LAHORE: While Pakistan continues to urge the world to control the flow of illegally acquired wealth, some developing and less developed countries have practically come a long way over the past two decades to recover their stolen wealth that is parked and hidden abroad. beach tax haven.
For the second time in five months on Thursday, Prime Minister Imran Khan was again seen and heard discussing this serious matter. Addressing a virtual United Nations-led debate in New York, the prime minister urged the international community to take steps to fight illicit cash flows, but as the introductory paragraph of this story states, there are some who are much poorer and less resourceful. government rather than Pakistan, which has managed to get back their looted money at all costs.
According to the Stolen Asset Recovery Initiative, a joint project of the World Bank Group and the United Nations Office on Drugs and Crime (UNODC), the Philippines has recovered more than US $ 1 billion in cash, most of it from Switzerland, stolen by one of its countries. leader, Ferdinand Marcos. In the case of the Philippines, this is an ongoing process for the past 21 years, and all regimes in succession after Marcos’ overthrow, assiduously carry on this task with much determination who have fought long and costly legal battles abroad with grit, exemplary endurance and persistence.
In 2007, Peru, had recovered more than $ 174 million, from jurisdictions such as Switzerland, the Cayman Islands and the United States, which was reportedly stolen by Vladimiro Montesinos, the former head of the country’s intelligence service under President Alberto Fujimori. In the Nigerian case, the stolen property worth $ 700 million, which was frozen and confiscated by Swiss authorities, has been returned to the country after a lengthy court process. A former Nigerian leader, Sani Abacha, has been accused by political opponents of defrauding the state treasury and robbing compatriots.
In 2006 and 2007, British and South African authorities have also helped Nigeria recover US $ 17.7 million from illegal gains made by the governor of the oil-rich state of Bayelsa. On December 17, 2019, the “Al-Jazeera” report mentioned how Angola recovered more than $ 5 billion in stolen assets. In the case of Pakistan, Prime Minister Imran Khan actually appealed to global platforms like the United Nations-led high-level panel on “International Financial Accountability, Transparency and Integrity for Achieving the 2030 Development Agenda” that stole assets of developing countries, which have been kept with safe offshore tax havens in particular, must be returned to the poor countries which have been robbed of impunity by their rulers and other powerful men. He has insisted since September 24, 2020, that a staggering sum of at least one trillion dollars is being spent annually by white-collar criminals, adding that any amount between US $ 20 billion and $ 40 billion is in bribes and kickbacks. accepted by the corrupt elements who presided over the affairs.
Pakistan’s head of government has repeatedly stated in the past that while $ 7 trillion in stolen assets is parked in this secure tax haven, an estimated $ 500 billion to 600 billion are lost annually as a result of tax evasion by multinational corporations.
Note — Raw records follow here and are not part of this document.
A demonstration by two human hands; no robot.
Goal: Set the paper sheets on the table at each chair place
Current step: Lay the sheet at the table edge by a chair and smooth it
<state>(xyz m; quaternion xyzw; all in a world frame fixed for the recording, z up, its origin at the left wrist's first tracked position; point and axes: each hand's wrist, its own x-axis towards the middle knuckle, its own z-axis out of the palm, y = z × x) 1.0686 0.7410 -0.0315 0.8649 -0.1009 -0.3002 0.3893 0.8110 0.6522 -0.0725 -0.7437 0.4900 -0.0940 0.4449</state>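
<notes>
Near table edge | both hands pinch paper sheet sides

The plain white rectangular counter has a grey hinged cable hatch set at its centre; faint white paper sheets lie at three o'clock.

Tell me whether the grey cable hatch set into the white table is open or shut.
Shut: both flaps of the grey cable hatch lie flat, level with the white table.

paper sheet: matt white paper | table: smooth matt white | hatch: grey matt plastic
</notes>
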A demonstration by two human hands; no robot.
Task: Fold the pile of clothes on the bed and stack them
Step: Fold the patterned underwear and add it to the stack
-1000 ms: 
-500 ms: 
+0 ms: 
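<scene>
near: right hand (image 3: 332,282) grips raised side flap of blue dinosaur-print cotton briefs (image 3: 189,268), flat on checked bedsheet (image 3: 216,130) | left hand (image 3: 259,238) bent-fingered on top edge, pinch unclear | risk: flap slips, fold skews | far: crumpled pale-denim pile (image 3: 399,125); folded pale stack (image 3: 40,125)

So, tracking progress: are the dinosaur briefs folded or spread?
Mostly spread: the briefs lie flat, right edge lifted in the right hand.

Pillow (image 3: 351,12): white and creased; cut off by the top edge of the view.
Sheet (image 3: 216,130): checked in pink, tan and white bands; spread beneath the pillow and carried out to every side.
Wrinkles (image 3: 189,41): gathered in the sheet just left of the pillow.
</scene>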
On 24 September 2020, Imran urged the world by saying: “The bleeding of the poor and developing countries must stop. The international community must take firm action.” A month later, on 24 October 2020, Pakistan again urged the international community to ensure that the assets of the stolen developing countries were returned to them.
In a statement before the Sixth Committee, the UN General Assembly’s main legal forum, Pakistan, has demanded a mandatory framework to combat bad practices, such as diversion of profits to avoid taxation. The Pakistani representative attending the debate argued: “The figures for wealth stolen from corrupt practices, including bribery, tax evasion and money laundering, are staggering – around $ 2.6 trillion per year.”
A few days earlier, a United Nations panel had reported: “The government loses up to $ 600 billion in annual tax revenues for the diversion of foreign profits by multinational companies, in addition to illegal monetary flows that damage developing countries’ economies.”